Chào các bạn! Vì nhiều lý do từ nay Truyen2U chính thức đổi tên là Truyen247.Pro. Mong các bạn tiếp tục ủng hộ truy cập tên miền mới này nhé! Mãi yêu... ♥

Dua Belas

Hampir pukul sebelas malam ketika Jihyun dan Taehyung sampai gedung mereka. Suasana sudah sepi, selain karena sudah malam, musim dingin seperti ini membuat orang malas keluar rumah. Lebih baik menghabiskan waktu bergelung di bawah selimut atau di depan penghangat ruangan.

"Terima kasih untuk hari ini.
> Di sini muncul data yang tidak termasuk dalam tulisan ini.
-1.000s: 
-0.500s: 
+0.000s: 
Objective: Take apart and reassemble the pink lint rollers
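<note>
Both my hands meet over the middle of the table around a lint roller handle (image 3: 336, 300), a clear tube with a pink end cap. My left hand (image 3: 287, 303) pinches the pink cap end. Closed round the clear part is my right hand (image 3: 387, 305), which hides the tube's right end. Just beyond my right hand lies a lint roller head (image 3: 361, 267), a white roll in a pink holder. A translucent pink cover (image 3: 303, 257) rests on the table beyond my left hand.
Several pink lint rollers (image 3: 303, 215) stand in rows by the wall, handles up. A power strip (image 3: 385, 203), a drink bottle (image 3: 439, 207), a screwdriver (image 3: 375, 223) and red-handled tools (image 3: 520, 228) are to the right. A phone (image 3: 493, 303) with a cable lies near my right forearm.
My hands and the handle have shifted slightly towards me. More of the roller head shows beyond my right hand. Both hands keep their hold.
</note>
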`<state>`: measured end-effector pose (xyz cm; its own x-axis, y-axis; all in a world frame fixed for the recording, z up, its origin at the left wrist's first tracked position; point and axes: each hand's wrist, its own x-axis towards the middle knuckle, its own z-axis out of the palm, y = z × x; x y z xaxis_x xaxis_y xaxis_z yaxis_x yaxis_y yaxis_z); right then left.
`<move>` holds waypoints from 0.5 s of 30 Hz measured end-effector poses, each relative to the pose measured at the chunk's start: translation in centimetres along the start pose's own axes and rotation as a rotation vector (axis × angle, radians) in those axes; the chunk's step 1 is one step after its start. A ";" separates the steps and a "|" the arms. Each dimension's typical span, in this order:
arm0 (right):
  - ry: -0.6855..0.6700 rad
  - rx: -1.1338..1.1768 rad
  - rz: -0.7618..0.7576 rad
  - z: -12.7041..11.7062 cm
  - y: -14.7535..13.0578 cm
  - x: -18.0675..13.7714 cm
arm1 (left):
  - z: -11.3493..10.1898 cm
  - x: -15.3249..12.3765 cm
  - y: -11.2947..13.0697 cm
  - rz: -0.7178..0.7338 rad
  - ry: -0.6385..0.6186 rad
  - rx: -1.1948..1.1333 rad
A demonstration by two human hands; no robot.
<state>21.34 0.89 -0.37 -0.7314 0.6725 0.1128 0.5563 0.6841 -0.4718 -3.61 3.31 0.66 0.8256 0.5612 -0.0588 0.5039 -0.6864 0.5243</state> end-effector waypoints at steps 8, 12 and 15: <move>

Kalian semua mau menemaniku dan mencoba hal baru," tukas Taehyung setelah menemukan kunci unitnya di saku.

Jihyun menggeleng keras. "Seharusnya aku yang berkata seperti itu. Maaf jika kadang aku tak sopan padamu karena yah... kadang kau ikut campur urusanku. Terima kasih sudah membantuku sejauh ini. Padahal kita belum kenal lama."

"Apa harus kenal lama untuk membantu orang?" tanya Taehyung retoris. "Aku... aku hanya ingin membantumu agar lebih percaya diri."

Pemuda itu kemudian menyerahkan cumi kering yang dibelinya di pasar Jalgachi tadi. "Untuk ibumu. Kau tahu maksudku."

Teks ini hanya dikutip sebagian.